His advocate, Clare, said he was the victim of the worst restrictive practices she had seen. The biography of Adam is what Clare calls ‘folklore’ because disability files are archived every 12 months. As a consequence, the official story of what happened during his childhood and early adulthood is buried.
‘What I’ve been told is – by staff who’ve known him for a really long time – is that he was sent away to a residential school as a child and they had him chained to the floor. They put bolts in the floor to chain him to. … He landed in one of Victoria’s disability institutions as a young person and what I’ve heard is that he was restrained with in handcuffs for up to 23 hours a day, and that those restraints have caused his shoulder cuffs to basically rust downwards, which has also made him hyper anxious — because he’s been subjected to many takedowns by staff — and his response to the world now is hyper vigilance. And, if in any way made anxious, hyper violent.’
Adam lives alone in a secure unit. He has one service provider: 24 hours a day, 7 days a week.
‘I went into his home,’ Clare said. ‘It is not a place you would want to live, someplace anyone would want to live. It’s dilapidated, it’s depressing. He’s been there a long time, and it’s overlooked by the institution that he previously lived in. … He is captive.’
Since 2016, Clare has advocated for the NDIS to include a goal in Adam’s plan ’to explore housing options’ so that he at least has the opportunity to have some choices about where he would like to live.
‘And because I don’t have a formal role and because the NDIS doesn’t recognise advocates anywhere on their system as having any legitimate role — we do not exist in their system as an entity at all — I have no possible way of contesting that a goal should have gone in the plan because what right do I have to say that he should have the chance to consider other options.

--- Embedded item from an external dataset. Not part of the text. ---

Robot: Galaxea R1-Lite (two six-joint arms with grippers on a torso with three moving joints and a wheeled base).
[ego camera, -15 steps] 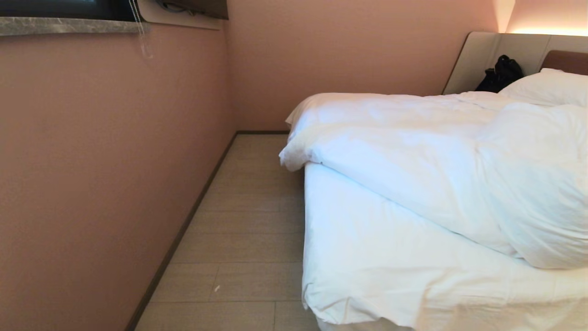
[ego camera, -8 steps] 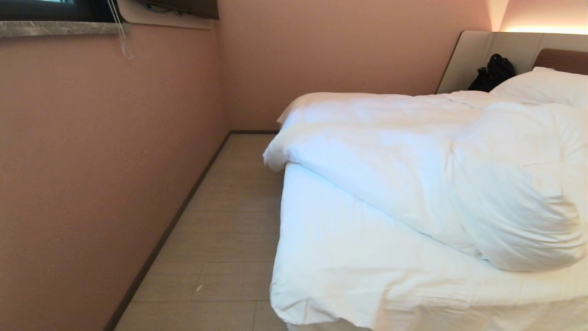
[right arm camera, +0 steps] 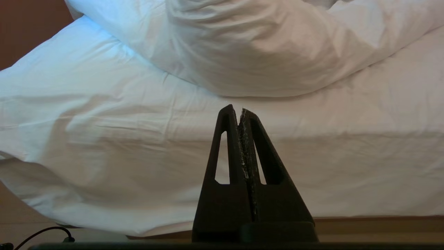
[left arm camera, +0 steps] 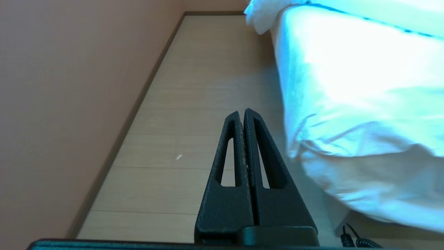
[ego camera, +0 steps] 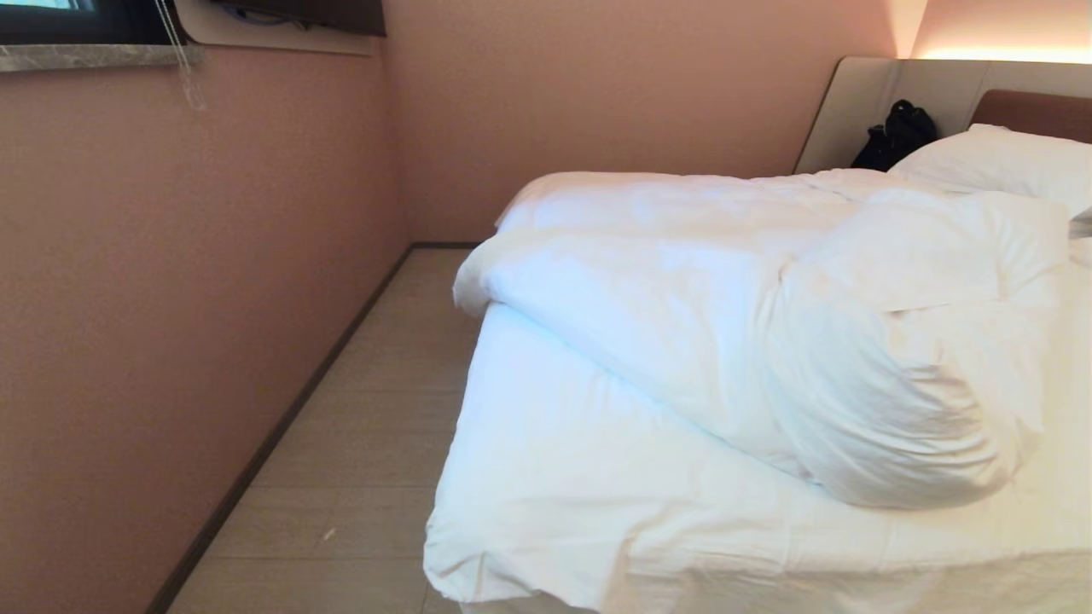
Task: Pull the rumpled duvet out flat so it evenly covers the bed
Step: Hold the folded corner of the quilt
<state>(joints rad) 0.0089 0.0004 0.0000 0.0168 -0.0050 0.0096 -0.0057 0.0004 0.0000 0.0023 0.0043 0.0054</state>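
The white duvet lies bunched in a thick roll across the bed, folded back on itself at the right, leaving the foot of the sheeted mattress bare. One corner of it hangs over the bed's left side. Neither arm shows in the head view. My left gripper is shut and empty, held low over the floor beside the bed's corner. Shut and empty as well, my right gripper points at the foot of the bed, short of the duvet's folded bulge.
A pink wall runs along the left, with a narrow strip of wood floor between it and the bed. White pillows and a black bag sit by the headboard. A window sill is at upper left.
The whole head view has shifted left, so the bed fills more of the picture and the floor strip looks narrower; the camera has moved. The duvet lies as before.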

And my question is: what right does anyone else have to say that he should not?
‘The weight at the moment leans in the favour of keeping things how they are because anything else would be a decision, and that’s how people’s rights become meaningless. He has a right to look for other options, but I could not get a goal in the plan. Not in the first or second [NDIS] plan could I get that housing goal in there even though I specifically asked and everyone at the meeting agreed that it should happen. And in the third plan I said to the planner, “You will be putting a goal in there that says that he is going to be looking around.” And she said, “I think that we would need a guardian for that.” And I said, “It’s not a decision to have options put in front of you.”
‘I also asked for independent support for decision making, I asked for the funding of an independent facilitator from a registered NDIS service provider to develop a circle of support made up of volunteers who would be willing to start exploring what his will and preferences look like within a framework — within a proper framework. “No.” “Why not? Why not?” “Because it’s a duplication of supports.” “How is it a duplication of supports?” “Because we funded support coordination.” I said, “The support coordinator would have a conflict of interest if they were facilitating the decision-making circle, don’t you think?” A support coordinator is supposed to take the person’s direction. And she said, “Well, then he needs a guardian.” And they will not fund independent support for decision-making. And I have asked for multiple [NDIS] participants who have no family, maybe one provider, maybe a day program and one provider; no one else to advocate for them and literally, absolutely zero capacity to find their way out of these systems. Zero capacity to find their way out … and I cannot get the NDIA to fund support for decision making.’
Adam’s latest NDIS plan includes the option to explore other housing options but support for decision-making was denied. He still lives in the shadow of the institution where he was restrained for up to 23 hours a day.
’It’s an extreme example,’ Clare said, ‘but everything springs from there.
These stories were collected and published as part of Inclusion Australia’s submission to the Disability Royal Commission in July 2020.